▶

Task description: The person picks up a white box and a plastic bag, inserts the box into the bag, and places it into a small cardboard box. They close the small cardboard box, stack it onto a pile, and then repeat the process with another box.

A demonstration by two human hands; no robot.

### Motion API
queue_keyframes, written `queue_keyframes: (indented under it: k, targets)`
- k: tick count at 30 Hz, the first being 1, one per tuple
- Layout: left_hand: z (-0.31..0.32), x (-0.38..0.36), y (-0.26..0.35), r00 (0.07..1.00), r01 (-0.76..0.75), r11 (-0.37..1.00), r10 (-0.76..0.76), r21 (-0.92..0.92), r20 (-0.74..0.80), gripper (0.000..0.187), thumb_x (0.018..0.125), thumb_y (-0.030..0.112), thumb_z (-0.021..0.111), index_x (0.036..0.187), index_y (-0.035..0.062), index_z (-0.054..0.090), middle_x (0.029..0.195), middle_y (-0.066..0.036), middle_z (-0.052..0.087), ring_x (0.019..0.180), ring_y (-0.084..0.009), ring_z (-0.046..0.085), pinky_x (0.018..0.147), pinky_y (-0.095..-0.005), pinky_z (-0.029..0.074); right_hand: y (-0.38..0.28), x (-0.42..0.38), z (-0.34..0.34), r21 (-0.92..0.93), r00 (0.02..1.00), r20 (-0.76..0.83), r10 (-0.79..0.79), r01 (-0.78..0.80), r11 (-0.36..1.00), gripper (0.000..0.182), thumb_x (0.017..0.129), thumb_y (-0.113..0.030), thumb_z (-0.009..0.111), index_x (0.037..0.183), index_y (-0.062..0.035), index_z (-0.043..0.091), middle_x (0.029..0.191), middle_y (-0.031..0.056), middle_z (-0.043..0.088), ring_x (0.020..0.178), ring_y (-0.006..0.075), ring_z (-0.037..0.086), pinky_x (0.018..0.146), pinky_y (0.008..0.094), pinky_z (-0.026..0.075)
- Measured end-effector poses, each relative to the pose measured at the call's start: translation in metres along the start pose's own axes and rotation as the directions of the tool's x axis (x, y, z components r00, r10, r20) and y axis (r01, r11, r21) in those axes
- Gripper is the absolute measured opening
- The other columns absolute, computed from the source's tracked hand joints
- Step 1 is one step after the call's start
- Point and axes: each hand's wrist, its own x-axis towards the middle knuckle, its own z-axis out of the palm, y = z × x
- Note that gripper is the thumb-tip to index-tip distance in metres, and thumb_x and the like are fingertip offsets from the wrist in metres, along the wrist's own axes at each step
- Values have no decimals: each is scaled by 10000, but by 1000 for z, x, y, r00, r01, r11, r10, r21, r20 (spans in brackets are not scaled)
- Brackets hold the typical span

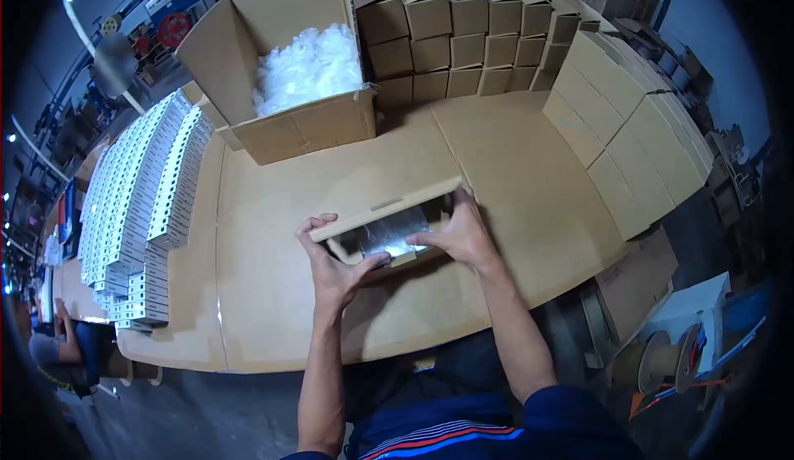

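Near the middle of the cardboard-covered table, a small brown cardboard box (385, 208) is held between both hands, tilted, its open side facing me. Inside it lies a shiny clear plastic wrapping (394, 232); what it covers cannot be made out. My left hand (331, 271) grips the box's left end, fingers behind the far edge and thumb at the near opening. My right hand (463, 235) wraps round the right end, with its thumb pressing at the plastic and near edge.
A large open carton (310, 131) with clear plastic pouches (313, 67) stands at the back. Brown boxes (470, 18) are stacked behind, more boxes (591, 100) at right. Small white boxes (136, 191) fill the left side. A person (59, 348) is at far left; a spool (659, 363) lies lower right.
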Motion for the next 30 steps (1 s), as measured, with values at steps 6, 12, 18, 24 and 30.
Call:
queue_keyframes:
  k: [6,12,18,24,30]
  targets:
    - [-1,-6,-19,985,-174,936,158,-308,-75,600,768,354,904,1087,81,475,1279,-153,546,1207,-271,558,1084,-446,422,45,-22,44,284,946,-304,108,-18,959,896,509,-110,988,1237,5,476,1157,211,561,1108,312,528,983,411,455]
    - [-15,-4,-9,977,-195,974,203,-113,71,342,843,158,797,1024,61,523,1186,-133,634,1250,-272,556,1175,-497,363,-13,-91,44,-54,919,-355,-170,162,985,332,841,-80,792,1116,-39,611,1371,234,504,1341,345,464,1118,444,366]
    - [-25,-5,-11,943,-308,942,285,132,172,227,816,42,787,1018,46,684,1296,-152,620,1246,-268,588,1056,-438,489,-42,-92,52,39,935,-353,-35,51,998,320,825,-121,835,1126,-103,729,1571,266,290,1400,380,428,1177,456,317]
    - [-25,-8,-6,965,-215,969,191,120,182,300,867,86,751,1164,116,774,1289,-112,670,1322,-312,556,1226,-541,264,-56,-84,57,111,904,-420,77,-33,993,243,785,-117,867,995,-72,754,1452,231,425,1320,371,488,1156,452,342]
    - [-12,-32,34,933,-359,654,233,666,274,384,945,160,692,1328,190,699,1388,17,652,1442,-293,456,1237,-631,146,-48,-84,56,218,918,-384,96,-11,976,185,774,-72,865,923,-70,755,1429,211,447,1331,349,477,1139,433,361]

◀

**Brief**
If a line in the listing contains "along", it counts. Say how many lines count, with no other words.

**Output of the exercise**
2